- **Problem details**:
Look through the data below for the line with "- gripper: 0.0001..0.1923", and transcribe it exactly together with each line after it up to and including the line with "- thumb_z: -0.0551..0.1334". Give nothing else.

- **Data**:
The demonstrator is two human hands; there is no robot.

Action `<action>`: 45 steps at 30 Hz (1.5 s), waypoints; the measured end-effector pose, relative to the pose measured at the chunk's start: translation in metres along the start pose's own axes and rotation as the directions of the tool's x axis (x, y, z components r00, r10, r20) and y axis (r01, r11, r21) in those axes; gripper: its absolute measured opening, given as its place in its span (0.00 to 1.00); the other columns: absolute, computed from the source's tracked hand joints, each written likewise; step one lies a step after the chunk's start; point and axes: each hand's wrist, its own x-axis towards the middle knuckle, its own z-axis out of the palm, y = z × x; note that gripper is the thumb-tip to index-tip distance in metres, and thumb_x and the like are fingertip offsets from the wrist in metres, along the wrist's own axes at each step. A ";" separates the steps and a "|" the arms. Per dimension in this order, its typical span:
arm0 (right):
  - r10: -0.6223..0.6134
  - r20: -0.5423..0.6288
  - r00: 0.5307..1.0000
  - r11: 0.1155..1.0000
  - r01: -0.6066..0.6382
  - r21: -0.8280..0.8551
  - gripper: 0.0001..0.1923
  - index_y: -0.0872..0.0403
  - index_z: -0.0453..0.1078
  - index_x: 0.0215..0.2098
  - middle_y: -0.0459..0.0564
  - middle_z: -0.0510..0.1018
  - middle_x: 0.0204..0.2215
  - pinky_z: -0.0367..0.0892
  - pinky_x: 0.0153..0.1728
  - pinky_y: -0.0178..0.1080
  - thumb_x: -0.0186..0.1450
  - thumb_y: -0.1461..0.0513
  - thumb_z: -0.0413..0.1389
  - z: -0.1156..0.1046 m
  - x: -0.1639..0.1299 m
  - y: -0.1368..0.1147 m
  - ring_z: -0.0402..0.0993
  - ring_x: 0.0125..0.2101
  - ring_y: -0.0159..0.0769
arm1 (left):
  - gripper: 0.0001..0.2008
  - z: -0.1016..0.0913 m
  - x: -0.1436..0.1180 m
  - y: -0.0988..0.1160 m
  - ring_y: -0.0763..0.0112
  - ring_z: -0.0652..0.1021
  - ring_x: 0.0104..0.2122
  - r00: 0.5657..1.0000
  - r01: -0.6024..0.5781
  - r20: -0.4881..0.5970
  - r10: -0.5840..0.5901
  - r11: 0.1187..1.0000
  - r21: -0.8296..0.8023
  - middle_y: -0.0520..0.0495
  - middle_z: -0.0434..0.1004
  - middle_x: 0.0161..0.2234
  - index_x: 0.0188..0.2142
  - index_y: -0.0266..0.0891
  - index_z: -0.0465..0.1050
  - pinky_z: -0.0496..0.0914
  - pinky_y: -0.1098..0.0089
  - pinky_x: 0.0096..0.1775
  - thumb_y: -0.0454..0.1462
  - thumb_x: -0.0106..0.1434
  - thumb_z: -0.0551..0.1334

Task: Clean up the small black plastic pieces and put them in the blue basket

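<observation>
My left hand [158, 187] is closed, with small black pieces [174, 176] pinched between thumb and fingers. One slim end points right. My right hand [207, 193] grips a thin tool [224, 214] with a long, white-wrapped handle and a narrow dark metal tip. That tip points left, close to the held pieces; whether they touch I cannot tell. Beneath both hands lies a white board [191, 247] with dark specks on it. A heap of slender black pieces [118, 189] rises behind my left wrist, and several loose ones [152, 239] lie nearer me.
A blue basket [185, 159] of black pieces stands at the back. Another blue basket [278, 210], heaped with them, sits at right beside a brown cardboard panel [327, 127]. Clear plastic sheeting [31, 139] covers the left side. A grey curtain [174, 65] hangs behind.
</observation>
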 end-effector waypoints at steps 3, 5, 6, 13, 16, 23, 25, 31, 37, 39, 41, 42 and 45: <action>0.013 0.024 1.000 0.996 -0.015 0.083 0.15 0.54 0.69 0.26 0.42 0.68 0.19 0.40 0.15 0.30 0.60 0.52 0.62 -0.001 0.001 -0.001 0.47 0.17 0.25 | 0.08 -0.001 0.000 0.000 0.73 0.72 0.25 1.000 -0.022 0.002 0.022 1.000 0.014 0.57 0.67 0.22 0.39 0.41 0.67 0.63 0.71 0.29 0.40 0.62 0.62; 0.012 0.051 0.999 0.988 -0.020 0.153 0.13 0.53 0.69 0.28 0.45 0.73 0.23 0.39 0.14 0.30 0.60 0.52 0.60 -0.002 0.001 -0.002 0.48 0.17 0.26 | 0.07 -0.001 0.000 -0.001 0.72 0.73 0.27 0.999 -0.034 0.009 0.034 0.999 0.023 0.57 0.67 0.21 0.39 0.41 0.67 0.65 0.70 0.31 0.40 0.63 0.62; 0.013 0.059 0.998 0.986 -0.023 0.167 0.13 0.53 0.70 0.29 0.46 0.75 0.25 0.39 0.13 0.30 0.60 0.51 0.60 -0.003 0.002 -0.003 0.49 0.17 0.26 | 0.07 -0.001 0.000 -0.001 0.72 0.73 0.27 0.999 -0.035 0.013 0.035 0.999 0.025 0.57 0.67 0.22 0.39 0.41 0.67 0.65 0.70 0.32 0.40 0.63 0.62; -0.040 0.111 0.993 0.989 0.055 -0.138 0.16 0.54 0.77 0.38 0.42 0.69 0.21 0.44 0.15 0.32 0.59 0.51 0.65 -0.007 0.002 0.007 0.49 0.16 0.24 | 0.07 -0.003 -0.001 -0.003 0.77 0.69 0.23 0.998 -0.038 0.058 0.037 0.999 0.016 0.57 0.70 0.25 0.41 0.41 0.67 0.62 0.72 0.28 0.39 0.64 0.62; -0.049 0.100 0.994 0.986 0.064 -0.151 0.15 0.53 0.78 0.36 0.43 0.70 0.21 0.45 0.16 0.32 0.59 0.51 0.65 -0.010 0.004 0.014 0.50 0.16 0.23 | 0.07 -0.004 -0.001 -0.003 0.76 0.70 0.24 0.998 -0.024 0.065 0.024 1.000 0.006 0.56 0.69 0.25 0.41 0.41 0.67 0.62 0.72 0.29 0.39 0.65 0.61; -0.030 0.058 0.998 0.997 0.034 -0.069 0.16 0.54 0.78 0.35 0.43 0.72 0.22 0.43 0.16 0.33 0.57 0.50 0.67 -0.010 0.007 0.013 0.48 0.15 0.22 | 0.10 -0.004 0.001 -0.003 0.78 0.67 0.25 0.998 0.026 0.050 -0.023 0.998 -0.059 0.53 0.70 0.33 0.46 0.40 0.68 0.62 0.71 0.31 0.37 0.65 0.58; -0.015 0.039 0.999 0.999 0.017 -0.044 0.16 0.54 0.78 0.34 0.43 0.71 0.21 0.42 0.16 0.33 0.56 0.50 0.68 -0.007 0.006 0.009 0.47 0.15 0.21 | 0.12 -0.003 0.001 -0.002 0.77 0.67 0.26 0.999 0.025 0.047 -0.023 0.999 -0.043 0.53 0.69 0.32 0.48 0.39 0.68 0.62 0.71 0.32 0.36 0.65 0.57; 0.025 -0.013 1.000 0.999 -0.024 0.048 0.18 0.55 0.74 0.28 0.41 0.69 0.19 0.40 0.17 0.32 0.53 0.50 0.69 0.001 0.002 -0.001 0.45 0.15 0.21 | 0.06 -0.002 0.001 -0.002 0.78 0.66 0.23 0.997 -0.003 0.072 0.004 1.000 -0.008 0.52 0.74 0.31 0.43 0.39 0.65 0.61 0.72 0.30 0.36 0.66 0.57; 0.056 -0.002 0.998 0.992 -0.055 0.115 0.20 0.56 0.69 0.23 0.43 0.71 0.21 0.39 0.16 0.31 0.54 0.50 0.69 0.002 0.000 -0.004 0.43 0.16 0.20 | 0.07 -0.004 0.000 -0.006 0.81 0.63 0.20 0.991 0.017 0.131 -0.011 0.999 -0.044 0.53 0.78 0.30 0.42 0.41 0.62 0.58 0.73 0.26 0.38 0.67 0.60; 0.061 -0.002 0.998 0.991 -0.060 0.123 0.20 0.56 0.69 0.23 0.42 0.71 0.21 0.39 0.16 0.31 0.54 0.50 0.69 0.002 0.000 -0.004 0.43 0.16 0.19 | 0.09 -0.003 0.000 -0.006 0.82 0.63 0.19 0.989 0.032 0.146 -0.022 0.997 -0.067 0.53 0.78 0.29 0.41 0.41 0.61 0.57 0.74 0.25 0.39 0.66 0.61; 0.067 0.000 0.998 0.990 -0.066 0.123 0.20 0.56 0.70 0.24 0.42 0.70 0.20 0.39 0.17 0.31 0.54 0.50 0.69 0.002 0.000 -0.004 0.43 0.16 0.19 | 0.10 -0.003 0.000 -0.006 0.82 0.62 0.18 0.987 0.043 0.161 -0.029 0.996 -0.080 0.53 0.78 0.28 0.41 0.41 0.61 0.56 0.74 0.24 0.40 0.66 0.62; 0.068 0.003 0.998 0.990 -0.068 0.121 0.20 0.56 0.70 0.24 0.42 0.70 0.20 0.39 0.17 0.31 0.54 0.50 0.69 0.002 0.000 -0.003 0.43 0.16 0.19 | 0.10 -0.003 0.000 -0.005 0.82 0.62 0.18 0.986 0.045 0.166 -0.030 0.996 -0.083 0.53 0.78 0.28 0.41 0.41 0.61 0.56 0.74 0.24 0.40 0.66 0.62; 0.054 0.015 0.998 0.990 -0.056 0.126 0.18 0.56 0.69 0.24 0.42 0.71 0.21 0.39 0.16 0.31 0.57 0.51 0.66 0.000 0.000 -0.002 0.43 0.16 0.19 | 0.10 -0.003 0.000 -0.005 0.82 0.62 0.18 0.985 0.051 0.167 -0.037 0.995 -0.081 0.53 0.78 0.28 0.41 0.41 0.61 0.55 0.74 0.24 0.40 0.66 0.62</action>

- **Answer to this exercise**:
  - gripper: 0.0001..0.1923
  - index_y: -0.0872..0.0403
  - index_z: -0.0453..0.1078
  - index_x: 0.0215..0.2098
  - middle_y: -0.0459..0.0564
  - middle_z: -0.0510..0.1018
  - middle_x: 0.0204..0.2215
  - pinky_z: -0.0367..0.0892
  - pinky_x: 0.0153..0.1728
  - pinky_y: -0.0178..0.1080
  - thumb_x: -0.0186..0.1450
  - thumb_y: -0.1461..0.0513
  - thumb_z: -0.0413..0.1389
  - z: -0.1156..0.1046 m
  - x: -0.1639..0.1299 m
  - y: -0.1368..0.1147 m
  - ring_z: -0.0402..0.0993
  - ring_x: 0.0125..0.2101
  - ring_y: -0.0159..0.0769
arm1 (left):
  - gripper: 0.0001..0.2008
  - z: -0.1016..0.0913 m
  - x: -0.1436..0.1180 m
  - y: -0.0988..0.1160 m
  - ring_y: -0.0763..0.0112
  - ring_z: -0.0652..0.1021
  - ring_x: 0.0104..0.2122
  - r00: 0.5657..1.0000
  - r01: -0.6024..0.5781
  - r20: -0.4881..0.5970
  - r10: -0.5840..0.5901
  - r11: 0.1187..1.0000
  - r21: -0.8296..0.8023
  - middle_y: -0.0520..0.0495
  - middle_z: -0.0434..0.1004
  - middle_x: 0.0161..0.2234
  - index_x: 0.0188..0.2142
  - index_y: -0.0266..0.0891
  - index_z: -0.0465..0.1050
  - pinky_z: -0.0496..0.0914
  - pinky_y: -0.1098..0.0089
  - pinky_x: 0.0096..0.1775
  - thumb_y: -0.0454..0.1462
  - thumb_x: -0.0106..0.1434
  - thumb_z: -0.0551..0.1334

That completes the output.